From reduced noise levels to ease of access for walking, shoppers hailed restrictions on movement of vehicles inside the Connaught Place inner circle Sunday, but “empty showrooms” and a fall in sales at petrol stations have created resentment against authorities.
The plan to pedestrianise the shopping hub was tested Sunday by the New Delhi Municipal Council, under which movement of cars in the inner circle was restricted only to parking lots.
Barricades were put up on roads leading to the inner circle from the middle circle. NDMC staff said response to the move was largely positive, though there was little awareness among people. There was one instance of a motorist being issued a challan after he became violent.
An NDMC spokesperson said, “Footfall increased considerably… We will examine issues that came up with the help of experts.”

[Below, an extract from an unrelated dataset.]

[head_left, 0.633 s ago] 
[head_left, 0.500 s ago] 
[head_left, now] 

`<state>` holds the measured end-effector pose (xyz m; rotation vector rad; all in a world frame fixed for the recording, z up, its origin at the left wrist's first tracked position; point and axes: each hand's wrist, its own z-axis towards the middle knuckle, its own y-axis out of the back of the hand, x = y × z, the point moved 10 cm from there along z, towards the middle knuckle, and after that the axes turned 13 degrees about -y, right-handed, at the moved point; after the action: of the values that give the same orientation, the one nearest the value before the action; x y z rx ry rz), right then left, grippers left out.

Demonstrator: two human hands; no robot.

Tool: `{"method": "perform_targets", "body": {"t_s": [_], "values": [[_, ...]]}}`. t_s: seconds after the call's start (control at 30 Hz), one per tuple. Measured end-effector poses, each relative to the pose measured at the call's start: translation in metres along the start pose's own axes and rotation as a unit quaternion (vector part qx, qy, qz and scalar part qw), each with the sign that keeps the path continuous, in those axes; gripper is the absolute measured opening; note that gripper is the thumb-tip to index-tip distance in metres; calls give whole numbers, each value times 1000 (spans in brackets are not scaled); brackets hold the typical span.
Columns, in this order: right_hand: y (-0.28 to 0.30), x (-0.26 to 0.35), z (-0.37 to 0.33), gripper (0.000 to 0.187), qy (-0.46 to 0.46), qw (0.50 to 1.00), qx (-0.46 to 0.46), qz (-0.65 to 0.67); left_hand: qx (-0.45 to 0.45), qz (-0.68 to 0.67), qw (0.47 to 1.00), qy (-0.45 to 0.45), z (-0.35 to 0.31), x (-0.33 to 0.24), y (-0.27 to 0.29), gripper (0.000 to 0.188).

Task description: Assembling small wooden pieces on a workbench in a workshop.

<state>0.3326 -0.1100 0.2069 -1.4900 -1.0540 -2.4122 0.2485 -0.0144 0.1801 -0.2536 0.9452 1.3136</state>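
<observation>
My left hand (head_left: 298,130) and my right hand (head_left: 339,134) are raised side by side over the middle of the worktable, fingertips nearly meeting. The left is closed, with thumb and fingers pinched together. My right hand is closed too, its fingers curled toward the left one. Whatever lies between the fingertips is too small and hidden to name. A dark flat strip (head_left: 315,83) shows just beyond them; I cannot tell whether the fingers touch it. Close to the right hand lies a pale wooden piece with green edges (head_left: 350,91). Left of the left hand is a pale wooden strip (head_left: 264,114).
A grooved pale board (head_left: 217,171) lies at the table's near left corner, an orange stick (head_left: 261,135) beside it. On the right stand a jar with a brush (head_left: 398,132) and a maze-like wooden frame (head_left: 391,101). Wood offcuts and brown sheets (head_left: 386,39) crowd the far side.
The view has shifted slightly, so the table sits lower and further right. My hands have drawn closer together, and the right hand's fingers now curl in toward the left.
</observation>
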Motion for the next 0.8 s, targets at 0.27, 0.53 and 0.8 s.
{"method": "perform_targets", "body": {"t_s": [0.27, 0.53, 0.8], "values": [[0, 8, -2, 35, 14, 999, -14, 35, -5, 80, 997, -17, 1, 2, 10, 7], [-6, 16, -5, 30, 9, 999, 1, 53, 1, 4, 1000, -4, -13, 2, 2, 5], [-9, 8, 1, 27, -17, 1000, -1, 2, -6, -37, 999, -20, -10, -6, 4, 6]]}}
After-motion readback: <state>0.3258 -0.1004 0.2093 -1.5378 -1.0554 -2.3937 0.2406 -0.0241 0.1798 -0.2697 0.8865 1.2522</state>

Many shoppers and visitors to the hub said restricting vehicle movement in the inner circle created a “good environment” for shopping. Khyati Arora (30), said, “Cars and bikes should be kept away… from a security point of view. There’s less honking and traffic jams today, people are able to move about freely.”
Others like Deepak Narain (34) said while Metro connectivity to Connaught Place makes it a “sensible place” to pedestrianise, authorities should introduce conveyance for the elderly and disabled. Mohammed Irfan (29) said he was unaware of the move and had trouble finding parking.
The NDMC spokesperson said e-vehicles were used to ferry those unable to walk to the inner circle, and added that similar support would be provided if the area is pedestrianised in future.
Meanwhile, showrooms and pumps in the inner circle complained of a fall in sales. Uttam Das, manager of Vintage Retail, said, “By 3 pm Sunday, our sales are around Rs 1 lakh. But today, it’s just Rs 20,000.” Ajay Sharma, manager of Mohanlal Sons, said, “Despite a sale, the showroom is nearly empty. Sunday is our main business day…”
While NDMC staff allowed motorists to access petrol pumps in the inner circle, attendants said business was hit. “By 11 am on a Sunday, we sell around 150 litres of petrol. It’s past 2 pm and we haven’t crossed 50 litres today.”
Calling the move “completely irrelevant”, the New Delhi Traders’ Association had staged a protest at the shopping hub Saturday.